GMM’s pay TV business will be integrated with CTH’s pay TV operation, in which GMM will own 10 per cent. The transaction will result in the deconsolidation of pay TV operations from GMM’s financial statements.
Fitch noted that the transaction will reduce GMM’s exposure to execution risks in the pay–TV business, and allow the company to focus financial and management resources on its new digital TV business. 
It expects GMM’s earnings and cash flow to improve in 2015 due to a reduction in pay TV-related costs, including cash operating cost (Bt700-Bt800 million) and capital expenditure for content acquisition (Bt600 million-Bt1 billion). 
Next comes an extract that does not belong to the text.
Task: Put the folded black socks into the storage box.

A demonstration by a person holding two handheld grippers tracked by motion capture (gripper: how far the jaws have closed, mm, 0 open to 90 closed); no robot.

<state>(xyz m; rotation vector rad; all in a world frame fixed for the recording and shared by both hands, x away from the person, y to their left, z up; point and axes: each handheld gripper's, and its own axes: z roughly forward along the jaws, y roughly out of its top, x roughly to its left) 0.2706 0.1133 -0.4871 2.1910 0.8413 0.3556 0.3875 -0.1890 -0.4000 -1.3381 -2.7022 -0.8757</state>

This will be more than enough to offset the subscription revenue foregone worth Bt1-Bt1.2 billion, it said.
It foresees that digital TV is likely to be a key growth driver for GMM in the medium term. The company launched digital TV channels in May 2014, after it won the bidding for two licences in December 2013. The company aims to move most of its content from satellite TV channels to the new digital TV platform, while gradually adding new programmes to the new digital TV platform to be in line with the expected advertising revenue growth. The likely higher advertising rates for digital free TV due to wider viewer coverage than that of satellite TV should boost the group's revenue in the medium term. However, the size and presence of a number of new operators in the digital TV market may lead to higher price competition than expected.
Fitch noted that low earnings from the digital TV business will put pressure on GMM’s profit margin in 2014. Nonetheless, the profit margin is likely to improve in 2015 and 2016 as revenues from digital TV increases. With the operating costs of this business largely fixed, a large proportion of any increase in revenue translates into profit. 
Due to large investment in digital TV, GMM should maintain negative free cash flow for at least two years.